Соседка кивает, завороженно берёт чайку и кидает в тележку серебряный талер. Я улыбаюсь — кажется, она рада покупке больше дочери.
— Заводите её ключом дома. А на улице — давайте ветру поиграть с новой забавой!
«Новь-новь-новь», — воздушный поток тут же подхватывает крылья чайки.

Резкий гудок разрывает городские шепотки. Состав, пыхтя и чухая, ползёт по верху холмов на краю долины.
Ветер жмётся ко мне, как испуганный котёнок, прыгает в шляпу, которую я всё ещё держу в руках.
Я смеюсь ласково, стараясь не обидеть.
— Ну, что ты? Это только паровоз. Он шумный, но безвредный. Пора бы привыкнуть, уже год к нам ездит.
Ленты на шляпе полощутся, шлепают: «Дым-дым-дым».
— Ну, а что дым? Развеешь в одно дуновение, когда уедет. Пойдём, встретим гостей нашего Херц-де-Кюсте!

Поезд медленно спускается с холмов по спирали.
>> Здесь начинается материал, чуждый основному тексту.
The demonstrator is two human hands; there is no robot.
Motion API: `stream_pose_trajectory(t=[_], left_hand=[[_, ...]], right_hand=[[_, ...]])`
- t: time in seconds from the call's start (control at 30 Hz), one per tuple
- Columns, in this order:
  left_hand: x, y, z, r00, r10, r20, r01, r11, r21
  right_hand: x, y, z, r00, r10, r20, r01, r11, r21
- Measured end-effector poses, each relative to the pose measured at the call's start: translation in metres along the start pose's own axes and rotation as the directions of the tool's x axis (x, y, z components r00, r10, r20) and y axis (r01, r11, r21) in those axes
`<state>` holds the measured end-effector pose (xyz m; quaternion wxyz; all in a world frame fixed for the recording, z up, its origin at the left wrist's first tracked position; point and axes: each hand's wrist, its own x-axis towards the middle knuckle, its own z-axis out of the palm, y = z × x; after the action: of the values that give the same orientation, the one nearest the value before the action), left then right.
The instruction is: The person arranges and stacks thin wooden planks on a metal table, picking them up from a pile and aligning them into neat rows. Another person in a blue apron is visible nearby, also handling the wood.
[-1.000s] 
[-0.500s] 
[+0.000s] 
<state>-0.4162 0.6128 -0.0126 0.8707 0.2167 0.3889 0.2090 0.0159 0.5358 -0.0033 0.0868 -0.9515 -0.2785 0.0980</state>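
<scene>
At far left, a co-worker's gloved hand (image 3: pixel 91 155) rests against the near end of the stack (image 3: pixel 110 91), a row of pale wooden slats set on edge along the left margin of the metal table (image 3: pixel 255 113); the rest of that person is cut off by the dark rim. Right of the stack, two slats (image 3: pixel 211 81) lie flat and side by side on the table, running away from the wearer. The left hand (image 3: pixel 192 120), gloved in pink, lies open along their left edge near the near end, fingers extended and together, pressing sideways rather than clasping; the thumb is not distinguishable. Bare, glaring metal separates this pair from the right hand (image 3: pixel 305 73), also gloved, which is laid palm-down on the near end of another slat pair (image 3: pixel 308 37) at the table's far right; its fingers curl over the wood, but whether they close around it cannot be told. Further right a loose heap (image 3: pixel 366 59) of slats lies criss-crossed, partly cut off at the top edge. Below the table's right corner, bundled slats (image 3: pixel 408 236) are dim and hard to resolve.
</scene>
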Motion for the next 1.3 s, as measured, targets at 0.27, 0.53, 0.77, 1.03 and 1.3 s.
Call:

Пока выходят пассажиры и выгружаются чемоданы, я уже прикатил тележку к вокзальной площади. Помимо прочих, к нам добралась целая делегация из столицы — Вихтихшадта. Проводник кивает на меня:
— А вот и наш знаменитый мастер, господин Фрондес-Виндес!
Полтора десятка столичных гостей — механики и инженеры с супругами — окружают, трясут руку, изучают механизмы в тележке. О, у меня много сокровищ для вас, господа! Какие-то из них повторяют городские достопримечательности, и вы увезёте их с собой, чтобы вспоминать наш необыкновенный Херц-де-Кюсте, какие-то подарите детям, чтобы они тоже играли с ветром, а какие-то купите, чтобы разобрать дома, и они подарят вам новые идеи. Берите, берите — мне не жалко. По дну тележки то и дело звенят весёлые талеры.
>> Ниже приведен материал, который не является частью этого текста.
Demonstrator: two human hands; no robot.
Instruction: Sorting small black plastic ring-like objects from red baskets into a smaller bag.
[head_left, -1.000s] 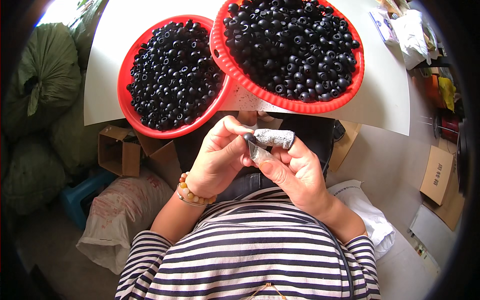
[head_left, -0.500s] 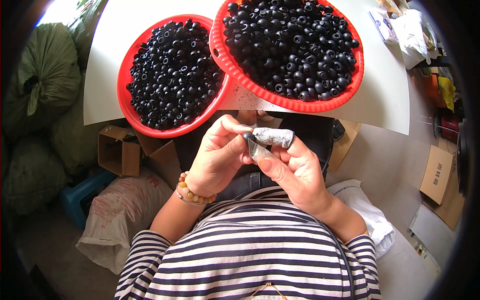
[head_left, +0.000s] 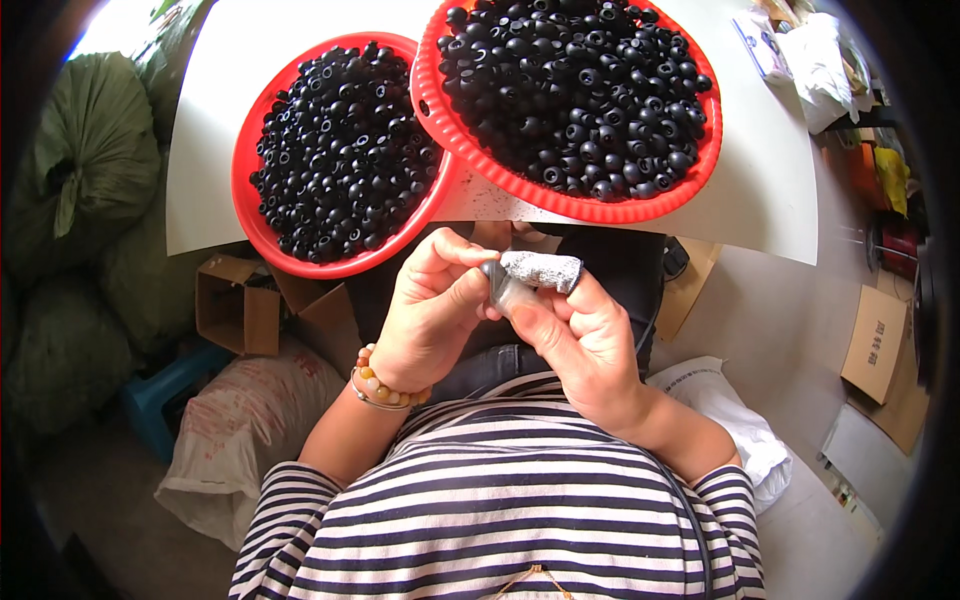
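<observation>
A small round black part (head_left: 489, 268) is pinched between the thumb and index finger of my left hand (head_left: 432, 305), in front of my body. My right hand (head_left: 592, 350) is closed on a small grey blade (head_left: 498, 284), its grip wrapped in something whitish and translucent. The blade lies against the part's right side; its exact edge is blurred. A speckled grey fabric finger sleeve (head_left: 542, 270) covers my right index finger. Just beyond my hands, a red basin (head_left: 243, 170) on the left and a red basin (head_left: 708, 150) on the right hold many hollow black round parts.
Both basins rest at the near edge of a white table (head_left: 770, 190), with dark crumbs between them. Green sacks (head_left: 85, 150) stand at left, above a pale woven sack (head_left: 235, 430) and an open carton (head_left: 232, 305). A flattened carton (head_left: 876, 345) and a white bag (head_left: 725, 410) are at right.
My right hand has turned slightly and shifted a little left, so the blade stands more upright against the black part. My left hand keeps nearly the same pinch.
</observation>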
Я провожу их по улочкам — вниз и вниз, — мы по дорожкам петляем к морю.
Они сразу же поднимают глаза к небу, ведь первое, что всегда замечают приезжие — наши флюгеры. Стрелы и драконы, киты и петухи, корабли и маленькие дирижабли движутся в своём ритме, поворачиваются с еле слышными скрипами.
Город Тысячи Флюгеров — вот так называют наш Херц-де-Кюсте. И он поёт!

Мельницы, господа! Вы потом к ним проедете, но сейчас я расскажу вам о них. Вот эти, на холмах, по старинке перемалывают зерно и горох. Вот эти, необычные, низинные, которые лижет прилив, доставляют людям воду, которую опресняют в фильтрах. А вот эти, да, вот эти зажигают фонари на улицах и лампочки в домах.

Город Сотни Мельниц — вот так называют наш Херц-де-Кюсте. И он движется каждый миг!

Посмотрите на наших жителей! Здесь все шляпы украшены перьями и длиннющими лентами, здесь все дамы носят газовые шарфы, здесь на швах сюртуков бахрома и подвески.
Город Миллиона Лент — вот так называют наш Херц-де-Кюсте. И он летит!

Вот и цветущие арки Звенящего сада. Колокола, колокольцы, металлические палочки — здесь крутятся сами собой, рождая отзвуки мелодий. Я поворачиваю ключ от центральной конструкции — скульптуры мальчика с большущими часами в руках, похожими на песочные. Металлическая колба вращается, железные и медные шары внутри перекатываются — и всё вокруг вдруг превращается в единый звенящий хор — победную песню механики и ветра! Господа из Вихтихшадта застывают, светлеют лицами. Я жду, когда мелодия отзвучит и шепчу бризу:
— Уймись на минутку. Дуй только в одно место!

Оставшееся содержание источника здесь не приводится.